Your instructions: Each line of the data holding "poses" should be found and copied.

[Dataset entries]
________

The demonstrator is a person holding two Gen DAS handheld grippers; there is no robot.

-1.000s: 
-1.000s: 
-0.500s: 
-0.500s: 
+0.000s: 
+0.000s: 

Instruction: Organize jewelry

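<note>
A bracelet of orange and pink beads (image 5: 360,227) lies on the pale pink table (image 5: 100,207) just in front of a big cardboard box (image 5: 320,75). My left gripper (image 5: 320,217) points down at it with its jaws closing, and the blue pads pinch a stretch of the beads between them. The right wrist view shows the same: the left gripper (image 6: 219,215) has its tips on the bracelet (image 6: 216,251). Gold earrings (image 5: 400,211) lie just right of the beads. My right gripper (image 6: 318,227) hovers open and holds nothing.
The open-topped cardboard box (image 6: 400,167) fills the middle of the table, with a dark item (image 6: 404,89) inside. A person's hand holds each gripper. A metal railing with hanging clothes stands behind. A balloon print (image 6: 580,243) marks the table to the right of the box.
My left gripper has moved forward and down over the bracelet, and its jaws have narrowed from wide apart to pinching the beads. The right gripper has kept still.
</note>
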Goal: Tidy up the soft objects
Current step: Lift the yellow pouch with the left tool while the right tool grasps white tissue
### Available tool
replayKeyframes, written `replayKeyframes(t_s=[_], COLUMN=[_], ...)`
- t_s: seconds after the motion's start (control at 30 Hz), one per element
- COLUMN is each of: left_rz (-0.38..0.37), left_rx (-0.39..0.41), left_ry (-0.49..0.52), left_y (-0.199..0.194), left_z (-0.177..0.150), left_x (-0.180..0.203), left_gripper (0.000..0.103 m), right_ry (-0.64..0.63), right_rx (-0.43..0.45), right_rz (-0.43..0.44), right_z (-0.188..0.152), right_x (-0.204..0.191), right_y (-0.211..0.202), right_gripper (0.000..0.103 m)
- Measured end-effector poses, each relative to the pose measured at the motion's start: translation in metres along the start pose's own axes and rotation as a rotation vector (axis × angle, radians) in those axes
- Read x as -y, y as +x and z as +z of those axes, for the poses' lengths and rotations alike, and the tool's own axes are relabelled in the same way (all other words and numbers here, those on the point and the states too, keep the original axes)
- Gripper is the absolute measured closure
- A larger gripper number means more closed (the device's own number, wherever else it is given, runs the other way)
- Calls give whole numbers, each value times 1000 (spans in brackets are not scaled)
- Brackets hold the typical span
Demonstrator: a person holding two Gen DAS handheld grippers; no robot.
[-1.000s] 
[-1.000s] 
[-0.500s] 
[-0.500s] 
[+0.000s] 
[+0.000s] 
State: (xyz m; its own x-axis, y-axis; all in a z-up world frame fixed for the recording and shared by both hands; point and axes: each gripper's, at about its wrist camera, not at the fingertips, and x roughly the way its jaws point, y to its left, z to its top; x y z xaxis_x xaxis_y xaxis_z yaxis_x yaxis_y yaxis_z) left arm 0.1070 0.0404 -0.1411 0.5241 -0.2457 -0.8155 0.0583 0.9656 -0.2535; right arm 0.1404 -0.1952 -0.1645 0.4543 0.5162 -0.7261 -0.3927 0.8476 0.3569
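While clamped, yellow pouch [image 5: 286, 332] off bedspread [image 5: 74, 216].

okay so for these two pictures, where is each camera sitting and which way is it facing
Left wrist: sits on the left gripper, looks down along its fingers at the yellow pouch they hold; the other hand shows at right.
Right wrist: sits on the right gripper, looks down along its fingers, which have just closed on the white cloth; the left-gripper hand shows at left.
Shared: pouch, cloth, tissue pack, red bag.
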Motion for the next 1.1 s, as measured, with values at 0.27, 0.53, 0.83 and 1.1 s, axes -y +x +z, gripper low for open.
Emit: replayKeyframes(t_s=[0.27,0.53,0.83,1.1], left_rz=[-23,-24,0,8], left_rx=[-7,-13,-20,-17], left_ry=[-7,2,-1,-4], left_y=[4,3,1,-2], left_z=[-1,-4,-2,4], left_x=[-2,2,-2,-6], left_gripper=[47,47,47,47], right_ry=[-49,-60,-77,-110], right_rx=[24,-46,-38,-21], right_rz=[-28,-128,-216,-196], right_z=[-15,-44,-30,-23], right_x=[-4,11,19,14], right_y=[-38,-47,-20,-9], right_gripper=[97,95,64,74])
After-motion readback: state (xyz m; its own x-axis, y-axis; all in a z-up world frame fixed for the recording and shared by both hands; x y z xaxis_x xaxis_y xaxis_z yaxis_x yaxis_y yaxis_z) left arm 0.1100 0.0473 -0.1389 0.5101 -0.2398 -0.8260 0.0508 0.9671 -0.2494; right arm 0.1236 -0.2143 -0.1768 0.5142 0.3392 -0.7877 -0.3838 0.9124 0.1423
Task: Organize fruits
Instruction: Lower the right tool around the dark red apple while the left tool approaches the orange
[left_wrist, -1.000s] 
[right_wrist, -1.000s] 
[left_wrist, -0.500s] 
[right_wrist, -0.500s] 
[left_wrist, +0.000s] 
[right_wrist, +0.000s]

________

Your solution:
- Measured end-effector poses, each relative to the pose measured at the motion's start: translation in metres along the start pose's own axes and rotation as a rotation vector (axis × angle, radians) in those axes
- Read x as -y, y as +x and z as +z of those axes, for the poses' lengths and rotations alike, and the tool's own axes are relabelled in the same way (all other words and numbers here, those on the point and the states too, keep the original axes)

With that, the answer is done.